L’accord de paix demande une gestion des affaires politiques au vrai sens du terme par les peuples à la base. Le palais réfléchit moins que la case, si c’est pour le bonheur des mêmes habitants de la case. N’ayons pas honte et donnons le pouvoir au vrai peuple sans s’exposer aux contraintes globales du moment.
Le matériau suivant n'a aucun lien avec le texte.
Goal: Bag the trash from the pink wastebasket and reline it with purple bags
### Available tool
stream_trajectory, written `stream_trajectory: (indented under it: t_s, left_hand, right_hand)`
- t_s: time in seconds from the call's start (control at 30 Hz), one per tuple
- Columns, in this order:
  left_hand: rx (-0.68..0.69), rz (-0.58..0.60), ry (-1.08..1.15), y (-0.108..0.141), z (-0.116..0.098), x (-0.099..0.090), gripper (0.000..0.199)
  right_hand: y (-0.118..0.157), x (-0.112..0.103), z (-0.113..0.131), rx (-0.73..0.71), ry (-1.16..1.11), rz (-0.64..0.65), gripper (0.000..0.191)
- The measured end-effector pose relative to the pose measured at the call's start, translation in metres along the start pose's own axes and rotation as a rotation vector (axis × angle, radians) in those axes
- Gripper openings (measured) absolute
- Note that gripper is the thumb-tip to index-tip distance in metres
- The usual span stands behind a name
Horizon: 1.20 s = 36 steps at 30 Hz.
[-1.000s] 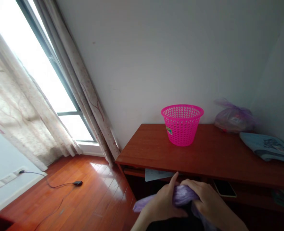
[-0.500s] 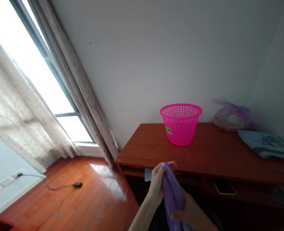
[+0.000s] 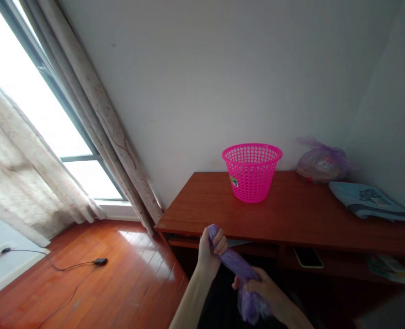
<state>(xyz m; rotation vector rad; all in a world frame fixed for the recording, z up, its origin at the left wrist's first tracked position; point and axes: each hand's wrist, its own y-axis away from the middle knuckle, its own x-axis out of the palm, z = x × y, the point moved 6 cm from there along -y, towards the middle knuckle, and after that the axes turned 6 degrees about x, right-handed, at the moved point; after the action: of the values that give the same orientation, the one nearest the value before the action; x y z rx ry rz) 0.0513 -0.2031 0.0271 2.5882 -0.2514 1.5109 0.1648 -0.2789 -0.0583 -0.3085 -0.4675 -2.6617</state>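
Note:
A thin purple plastic bag (image 3: pixel 235 262), bunched into a long strip, stretches between my two hands in front of the desk. My left hand (image 3: pixel 212 249) is closed around its upper end, just before the desk's front edge. Lower and to the right, my right hand (image 3: pixel 259 288) grips the bag farther down, and its loose crumpled end hangs below that hand. Beyond my hands a pink perforated plastic basket (image 3: pixel 252 176) stands upright on the desk; a small label shows on its left side.
On the wooden desk (image 3: pixel 202 205), a tied purple bag (image 3: pixel 321 164) with things in it and a folded light-blue cloth (image 3: pixel 370 199) lie at the right. A phone (image 3: pixel 308 257) rests on the shelf below. A black adapter (image 3: pixel 100 262) with a cord lies on the floor.
My left hand has moved left and closed around the bag's top end. The bag has gone from hanging steeply to a slanted, taut strip. The view has shifted slightly.

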Motion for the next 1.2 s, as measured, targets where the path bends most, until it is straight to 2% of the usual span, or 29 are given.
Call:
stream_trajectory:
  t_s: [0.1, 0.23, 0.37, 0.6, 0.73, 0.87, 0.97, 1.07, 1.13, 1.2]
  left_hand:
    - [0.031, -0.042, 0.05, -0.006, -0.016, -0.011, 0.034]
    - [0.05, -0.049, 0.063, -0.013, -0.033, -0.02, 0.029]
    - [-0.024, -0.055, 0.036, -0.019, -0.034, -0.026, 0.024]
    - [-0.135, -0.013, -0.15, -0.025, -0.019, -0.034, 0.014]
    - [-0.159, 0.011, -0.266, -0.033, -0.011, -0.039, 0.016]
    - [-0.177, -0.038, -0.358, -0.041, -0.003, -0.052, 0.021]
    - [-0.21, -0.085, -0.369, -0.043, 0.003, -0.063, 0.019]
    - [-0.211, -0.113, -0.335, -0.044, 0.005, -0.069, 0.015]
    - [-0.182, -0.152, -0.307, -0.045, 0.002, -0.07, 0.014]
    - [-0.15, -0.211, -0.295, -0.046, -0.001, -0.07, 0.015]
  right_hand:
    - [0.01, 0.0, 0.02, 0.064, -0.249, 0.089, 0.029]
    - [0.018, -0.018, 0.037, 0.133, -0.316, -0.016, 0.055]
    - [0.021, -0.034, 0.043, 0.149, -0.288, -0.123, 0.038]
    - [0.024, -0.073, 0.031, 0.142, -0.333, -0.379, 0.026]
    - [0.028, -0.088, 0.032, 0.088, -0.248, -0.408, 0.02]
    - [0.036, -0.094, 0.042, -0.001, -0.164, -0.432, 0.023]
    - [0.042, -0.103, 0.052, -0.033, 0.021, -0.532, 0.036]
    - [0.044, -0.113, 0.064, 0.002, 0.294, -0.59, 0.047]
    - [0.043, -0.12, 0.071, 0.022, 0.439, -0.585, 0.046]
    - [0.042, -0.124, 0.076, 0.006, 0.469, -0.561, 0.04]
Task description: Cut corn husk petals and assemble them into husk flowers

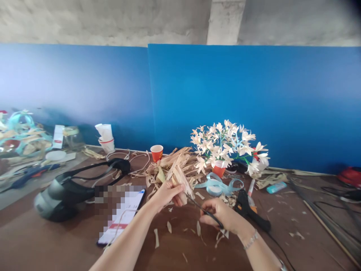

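My left hand (174, 192) is closed on a pale dried corn husk (182, 178), its fingers pinching the lower part. In my right hand (216, 215) is a pair of scissors (207, 213) with dark handles, fingers wrapped round them. The blades point up and left and reach the husk's lower edge beside my left fingers; whether they are cutting into it I cannot tell. Behind my left hand lies a heap of dried husks (180, 155). Husk scraps (169, 227) are scattered on the brown table (169, 256) below my hands.
White husk flowers (221, 145) stand in an orange cup (218, 170). Light blue ribbon (216, 188) and a black glue gun (252, 212) lie right. On the left are a phone (121, 222), a black headset (64, 192) and cords. Another orange cup (156, 152) stands near the blue partition (239, 86).
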`<state>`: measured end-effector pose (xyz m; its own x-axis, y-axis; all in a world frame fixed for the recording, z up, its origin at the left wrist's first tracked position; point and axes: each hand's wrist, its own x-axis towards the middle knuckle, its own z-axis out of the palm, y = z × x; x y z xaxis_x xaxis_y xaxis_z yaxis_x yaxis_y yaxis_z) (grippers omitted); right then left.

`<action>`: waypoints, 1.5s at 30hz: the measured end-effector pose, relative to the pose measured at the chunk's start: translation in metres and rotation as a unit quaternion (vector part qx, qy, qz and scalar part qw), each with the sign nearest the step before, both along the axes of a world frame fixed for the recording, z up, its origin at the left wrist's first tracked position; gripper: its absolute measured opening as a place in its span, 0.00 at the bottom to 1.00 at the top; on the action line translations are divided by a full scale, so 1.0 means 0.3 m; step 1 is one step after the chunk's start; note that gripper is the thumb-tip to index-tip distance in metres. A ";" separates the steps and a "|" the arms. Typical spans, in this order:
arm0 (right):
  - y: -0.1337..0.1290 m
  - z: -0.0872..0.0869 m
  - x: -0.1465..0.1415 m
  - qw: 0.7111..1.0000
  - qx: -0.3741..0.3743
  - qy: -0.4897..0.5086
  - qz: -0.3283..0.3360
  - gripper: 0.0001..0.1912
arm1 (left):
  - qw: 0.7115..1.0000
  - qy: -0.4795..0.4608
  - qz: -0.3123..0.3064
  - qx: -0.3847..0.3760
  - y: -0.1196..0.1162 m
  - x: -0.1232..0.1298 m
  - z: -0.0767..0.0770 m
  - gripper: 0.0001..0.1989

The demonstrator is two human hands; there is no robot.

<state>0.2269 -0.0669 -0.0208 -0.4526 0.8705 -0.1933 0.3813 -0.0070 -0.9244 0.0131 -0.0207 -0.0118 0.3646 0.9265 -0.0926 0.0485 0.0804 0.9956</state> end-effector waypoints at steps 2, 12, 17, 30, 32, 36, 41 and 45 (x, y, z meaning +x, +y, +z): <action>0.000 -0.002 0.002 1.000 0.000 -0.008 0.001 0.16 | 1.000 0.009 -0.001 -0.001 -0.001 -0.001 0.003 0.20; 0.000 0.007 0.006 1.000 -0.021 -0.014 -0.002 0.15 | 0.999 0.016 0.047 0.008 0.025 0.000 -0.033 0.16; 0.002 -0.006 0.010 0.998 -0.058 0.017 0.007 0.14 | 0.992 -0.004 0.120 0.045 0.035 -0.005 -0.035 0.19; -0.003 0.003 -0.012 0.999 -0.036 0.013 -0.003 0.15 | 0.990 -0.024 0.140 0.013 0.007 0.023 -0.009 0.19; -0.002 0.001 -0.012 0.999 -0.037 0.013 -0.005 0.15 | 0.990 -0.019 0.140 0.011 0.004 0.025 -0.006 0.19; -0.003 0.003 -0.015 0.999 -0.032 0.008 -0.007 0.15 | 0.990 -0.023 0.138 0.008 0.005 0.026 -0.006 0.19; -0.006 0.014 -0.022 1.000 -0.027 0.002 -0.009 0.17 | 0.990 -0.029 0.134 0.016 0.007 0.028 -0.011 0.19; -0.005 0.018 -0.021 1.000 -0.003 -0.007 -0.011 0.18 | 0.990 -0.026 0.139 0.023 0.006 0.028 -0.013 0.19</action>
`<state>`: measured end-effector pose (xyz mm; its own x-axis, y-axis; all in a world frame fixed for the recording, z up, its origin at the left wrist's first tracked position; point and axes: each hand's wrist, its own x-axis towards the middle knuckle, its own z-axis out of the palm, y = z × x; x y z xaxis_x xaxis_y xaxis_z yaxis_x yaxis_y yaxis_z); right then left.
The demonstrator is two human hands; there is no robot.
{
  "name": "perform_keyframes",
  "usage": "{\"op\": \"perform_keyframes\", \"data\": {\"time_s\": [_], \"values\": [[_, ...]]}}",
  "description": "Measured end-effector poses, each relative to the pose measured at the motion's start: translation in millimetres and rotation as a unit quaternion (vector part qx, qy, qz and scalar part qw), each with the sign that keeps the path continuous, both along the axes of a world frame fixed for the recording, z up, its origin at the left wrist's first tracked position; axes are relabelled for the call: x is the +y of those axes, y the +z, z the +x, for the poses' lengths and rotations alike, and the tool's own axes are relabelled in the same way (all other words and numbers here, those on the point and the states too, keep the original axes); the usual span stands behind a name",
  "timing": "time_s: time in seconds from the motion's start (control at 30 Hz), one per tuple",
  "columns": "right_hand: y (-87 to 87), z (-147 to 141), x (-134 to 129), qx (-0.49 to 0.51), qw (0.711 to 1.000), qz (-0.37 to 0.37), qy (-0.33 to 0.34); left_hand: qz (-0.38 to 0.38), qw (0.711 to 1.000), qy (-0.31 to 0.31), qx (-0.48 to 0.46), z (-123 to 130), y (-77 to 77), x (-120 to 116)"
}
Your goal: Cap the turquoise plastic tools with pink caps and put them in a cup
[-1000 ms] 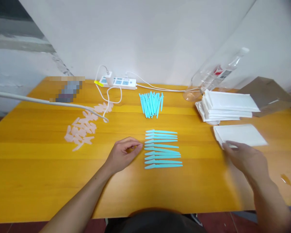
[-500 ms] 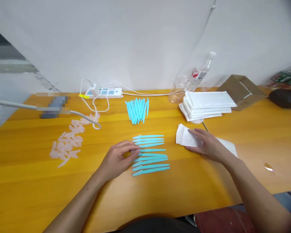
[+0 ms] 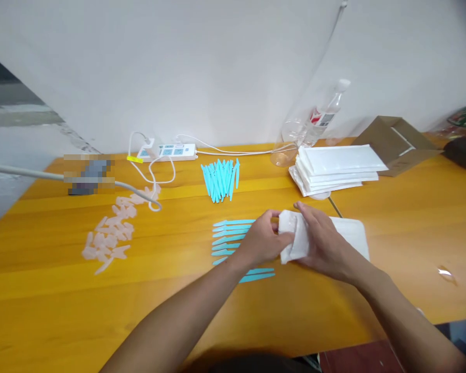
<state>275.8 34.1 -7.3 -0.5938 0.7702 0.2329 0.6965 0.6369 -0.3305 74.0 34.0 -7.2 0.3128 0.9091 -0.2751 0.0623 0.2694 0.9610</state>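
A small white packet (image 3: 295, 235) is held between both hands above the table. My left hand (image 3: 264, 238) pinches its left edge, thumb in front. My right hand (image 3: 324, 241) wraps round its right side. Under my left forearm lies a row of turquoise knife-shaped pieces (image 3: 229, 233), partly hidden by the arm. Behind them is a loose pile of more turquoise pieces (image 3: 219, 178). A flat white packet (image 3: 351, 235) rests on the table to the right, partly behind my right hand.
Translucent pinkish pieces (image 3: 108, 235) lie at the left by a white cable and a power strip (image 3: 178, 152). At the back right are a stack of white packets (image 3: 337, 160), a clear bottle (image 3: 322, 119) and a cardboard box (image 3: 396, 145). The wooden table (image 3: 171, 316) meets the wall.
My left hand has moved right from the turquoise row to the small white packet and grips it. My right hand has raised the packet and turned it more upright.
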Motion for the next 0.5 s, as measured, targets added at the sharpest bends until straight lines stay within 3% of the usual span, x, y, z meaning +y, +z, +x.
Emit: {"op": "perform_keyframes", "data": {"time_s": [0.13, 0.23, 0.37, 0.5], "values": [[0.0, -5.6, 3.4, 0.002, 0.998, -0.047, 0.035, 0.085, 0.987, 0.016, 0.137, -3.4, -6.2, 4.6], [7.1, -13.1, 6.4, 0.022, 0.996, -0.068, 0.044, 0.096, 0.976, -0.003, 0.195, -15.4, -5.0, 11.9], [6.2, -25.6, 21.6, 0.024, 0.999, -0.008, 0.034, 0.133, 0.971, -0.061, 0.187, -37.3, 5.9, 26.5], [0.3, -21.7, 43.9, 0.071, 0.997, -0.024, -0.028, 0.139, 0.97, -0.076, 0.184, -71.0, 12.4, 41.5]]}}
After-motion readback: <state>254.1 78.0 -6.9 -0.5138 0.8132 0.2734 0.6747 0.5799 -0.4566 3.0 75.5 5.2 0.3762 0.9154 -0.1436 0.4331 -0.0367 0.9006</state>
La loi sur les autorités intérimaires, qu’elle soit anticonstitutionnelle ou non, doit être relue en donnant tout le pouvoir au peuple à la base. Mais il faut le faire avec valeur, sans ce machin de politique politicienne où celui qui peut faire plus de combines et de trahisons est vu comme vrai politique. La composition actuelle des autorités intérimaires exclut d’une manière ou d’une autre les maires actuels et repêchent certains conseillers. Mais elles réintègrent les fonctionnaires de l’Etat qui surplomberont les autres couches par leur formation et leur avantage d’être proche des pouvoirs d’en haut. Alors, il ne sert à rien de décentraliser et de redonner le pouvoir au pouvoir central. Cela constitue un recul de la décentralisation dans le fond. Cette situation renforce la position des « anti-décentralisationnistes », surtout les administrateurs civils qui pensent que le pouvoir doit être fort et dur. La loi n’a pas permis de faire toutes ces analyses avant de prendre le décret d’application. Les signes venant de Gao avec la jeunesse en marche, sont des alertes qu’on ne doit pas résumer en malentendu ou incompréhension du contenu de la loi, mais des réels antagonismes pratiques. Il suffit tout simplement de relire cette loi et de remettre les pouvoirs aux pouvoirs locaux. Il y a plusieurs manières d’y arriver : depuis la loi, on peut exclure les fonctionnaires de l’Etat, indiquer que le Président des autorités doit venir des pouvoirs locaux ou de la société civile, que la majorité doit être formée par les pouvoirs locaux traditionnels (chefs de villages et conseillers, des chefs des chasseurs, des organisations à la base…) sans les confondre avec la société civile, un concept creux qui n’a pas de sens pour les populations à la base. Des critères peuvent être aussi définis dès le départ (ne pas avoir pris les armes, validé par le groupe des chefs de villages ou par la jeunesse….). On va vite et trop vite comme si le retard occasionné dans la mise en œuvre de l’accord serait la faute des populations locales. Les reformes doivent émaner des peuples et non le contraire, même si elles sont soutenues par un accord de paix signé le plus souvent par des représentants très peu légitimes ou avec des légitimités instables. A l’heure de la globalisation, le temps compte, ceux qui ont signé hier ne sont plus crédibles, peut-être, aujourd’hui et le gouvernement doit en tenir compte.
Le pouvoir a été usurpé au peuple depuis longtemps. Si on ne le lui remet pas, il va le reprendre par tous les autres moyens même non légaux. Car d’après l’adage, « le pouvoir n’est jamais dans la main de celui qui en a droit ».